Democratic National Committee chief Tom Perez has proposed a resolution on the climate crisis that activists fear could be an attempt to undermine the push for a presidential primary debate devoted entirely to global warming.
The proposal, titled “Resolution Recommitting the Democratic Party to the Work of Combating Climate Change and Creating Jobs by Growing our Clean Energy Economy,” makes nine general points mostly about the threat posed by global warming and the Trump administration’s denial of the science. HuffPost obtained a copy of the resolution from a DNC insider.
But the final clause praises Democratic presidential contenders for “demonstrating their commitment to tackling the issue of climate change, having already scheduled two televised forums on CNN and MSNBC to discuss the issue, and debating the issue during each of the DNC-sanctioned presidential primary debates.”
That, say activists, appears to provide cover to the DNC to reject a resolution calling for an official debate on the climate crisis. The DNC is expected to consider proposals for a climate debate and a party-sanctioned forum later this month.
“This is a move by Tom Perez to try to kill climate debates ahead of the convention,” said Stephen O’Hanlon, a spokesman for the youth-led Sunrise Movement, which is pushing for a climate debate. “He knows that the base and nearly all presidential candidates support a climate debate. The only way he can stop this is through insider game tactics.”
R.L. Miller, Democratic activist and president of the political action committee Climate Hawks Vote, said the resolution an attempt to “go backwards” and “treat the climate debate as nothing more than pretty words.”

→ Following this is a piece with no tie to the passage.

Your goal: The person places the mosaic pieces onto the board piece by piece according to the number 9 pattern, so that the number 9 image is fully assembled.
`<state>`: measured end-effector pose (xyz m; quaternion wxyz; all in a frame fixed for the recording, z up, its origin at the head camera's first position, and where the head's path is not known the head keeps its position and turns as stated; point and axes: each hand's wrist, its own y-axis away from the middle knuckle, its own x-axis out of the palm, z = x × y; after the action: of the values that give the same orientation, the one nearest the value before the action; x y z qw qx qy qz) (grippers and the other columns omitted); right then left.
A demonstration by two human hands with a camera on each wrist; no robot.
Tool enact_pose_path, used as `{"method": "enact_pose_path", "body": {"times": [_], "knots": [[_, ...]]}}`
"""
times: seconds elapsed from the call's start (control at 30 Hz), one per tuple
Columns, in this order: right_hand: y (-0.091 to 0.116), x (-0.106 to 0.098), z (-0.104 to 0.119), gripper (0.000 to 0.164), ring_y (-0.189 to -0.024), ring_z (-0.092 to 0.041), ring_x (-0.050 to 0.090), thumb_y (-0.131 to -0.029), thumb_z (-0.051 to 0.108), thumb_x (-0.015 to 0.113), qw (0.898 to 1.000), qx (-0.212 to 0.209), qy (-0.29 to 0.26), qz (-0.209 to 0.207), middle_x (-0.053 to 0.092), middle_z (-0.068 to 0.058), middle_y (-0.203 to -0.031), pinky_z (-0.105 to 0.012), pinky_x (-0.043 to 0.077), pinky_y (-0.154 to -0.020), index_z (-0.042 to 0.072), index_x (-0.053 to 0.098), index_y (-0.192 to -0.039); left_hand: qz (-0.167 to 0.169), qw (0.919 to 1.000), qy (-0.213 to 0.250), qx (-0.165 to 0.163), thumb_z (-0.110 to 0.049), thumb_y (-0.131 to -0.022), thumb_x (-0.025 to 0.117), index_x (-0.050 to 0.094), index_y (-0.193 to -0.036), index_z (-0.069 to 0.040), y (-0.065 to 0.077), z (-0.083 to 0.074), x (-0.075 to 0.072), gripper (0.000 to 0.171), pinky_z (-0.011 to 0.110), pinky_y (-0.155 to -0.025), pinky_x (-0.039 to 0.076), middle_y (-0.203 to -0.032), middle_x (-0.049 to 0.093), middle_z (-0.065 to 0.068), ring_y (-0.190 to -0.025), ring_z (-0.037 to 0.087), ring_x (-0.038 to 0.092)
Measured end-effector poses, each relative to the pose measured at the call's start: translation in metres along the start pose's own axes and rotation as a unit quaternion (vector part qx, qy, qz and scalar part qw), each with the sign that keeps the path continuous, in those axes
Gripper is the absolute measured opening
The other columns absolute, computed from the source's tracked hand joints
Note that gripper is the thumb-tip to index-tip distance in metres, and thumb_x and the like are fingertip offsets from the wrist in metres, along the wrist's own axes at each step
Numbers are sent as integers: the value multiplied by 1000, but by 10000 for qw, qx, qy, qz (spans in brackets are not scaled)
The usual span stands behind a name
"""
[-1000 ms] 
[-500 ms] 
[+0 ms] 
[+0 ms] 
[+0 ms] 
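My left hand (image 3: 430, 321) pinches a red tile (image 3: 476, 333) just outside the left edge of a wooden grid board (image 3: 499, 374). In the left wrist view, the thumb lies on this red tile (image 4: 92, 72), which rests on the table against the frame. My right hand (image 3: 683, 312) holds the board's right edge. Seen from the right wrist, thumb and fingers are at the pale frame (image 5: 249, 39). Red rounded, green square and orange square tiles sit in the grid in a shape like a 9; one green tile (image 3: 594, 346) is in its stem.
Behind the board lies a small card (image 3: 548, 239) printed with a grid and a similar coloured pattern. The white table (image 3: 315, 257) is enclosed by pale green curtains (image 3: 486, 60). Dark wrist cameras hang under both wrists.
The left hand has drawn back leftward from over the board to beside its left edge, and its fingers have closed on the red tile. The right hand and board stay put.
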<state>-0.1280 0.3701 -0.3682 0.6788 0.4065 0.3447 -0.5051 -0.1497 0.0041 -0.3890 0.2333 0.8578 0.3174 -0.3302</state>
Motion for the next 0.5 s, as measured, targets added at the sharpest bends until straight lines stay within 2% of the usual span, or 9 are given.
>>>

“The key to reading a resolution is to ignore all the ‘whereas’ clauses as nothing more than pretty words and read only the ‘therefore’ clause,” Miller said. “What he’s done is relegated the climate debate issue to a ‘whereas’ clause to downplay it.”
The DNC said that interpretation is wrong, and that plans to consider a resolution on a climate debate haven’t changed.
“This is [a] resolution discussing the importance of combating climate change,” David Bergstein, a DNC spokesman, said by email. “There are multiple other resolutions that address a climate change debate or forum. They’ll all be discussed at the meeting later this month.”
The saga began months ago, when activists started an online petition calling on the DNC to host a debate devoted entirely to climate change. The DNC swiftly rejected the proposal.
Democratic presidential hopeful Jay Inslee, running as the climate candidate, championed the cause and rallied more than a dozen rivals, including former Vice President Joe Biden and Sen. Elizabeth Warren (D-Mass.), behind him. In June, a poll found 64% of Democratic-leaning voters supported the idea.
That same month, Perez published a Medium post defending the DNC’s opposition to a climate debate by arguing such an event would unfairly favor Inslee. But some posited that the DNC feared a full-on climate debate would disadvantage moderate candidates and force a discussion about fossil fuels that might risk making it easy for President Donald Trump to win coal- and gas-producing states like Pennsylvania again. The DNC said candidates were free to “participate in as many forums as they’d like.”
But pressure to host a sanctioned event on the crisis mounted after climate change took up just 15 minutes of the first four hours of June’s debates. In a sign it was budging on the issue, the DNC voted unanimously to refer two resolutions ― one calling for a climate debate, the other proposing a less formal forum ― to an official committee expected to recommend action of some kind at a party convention in August.
Since then, the publications Gizmodo and The New Republic offered to host a climate forum. After drama over a story the latter magazine published and later retracted threw the effort into disarray, CNN and MSNBC each announced plans to host their own town-hall forums.
Even then, activists worried the forums might preclude an official DNC climate debate. Absent the DNC’s explicit blessing, candidates could be less likely to participate. Worse yet, advocates feared, the existence of an unofficial event could give the DNC cover to kibosh the debate resolution.
“This isn’t subtle,” Miller said.
This story was updated to include comment from the DNC.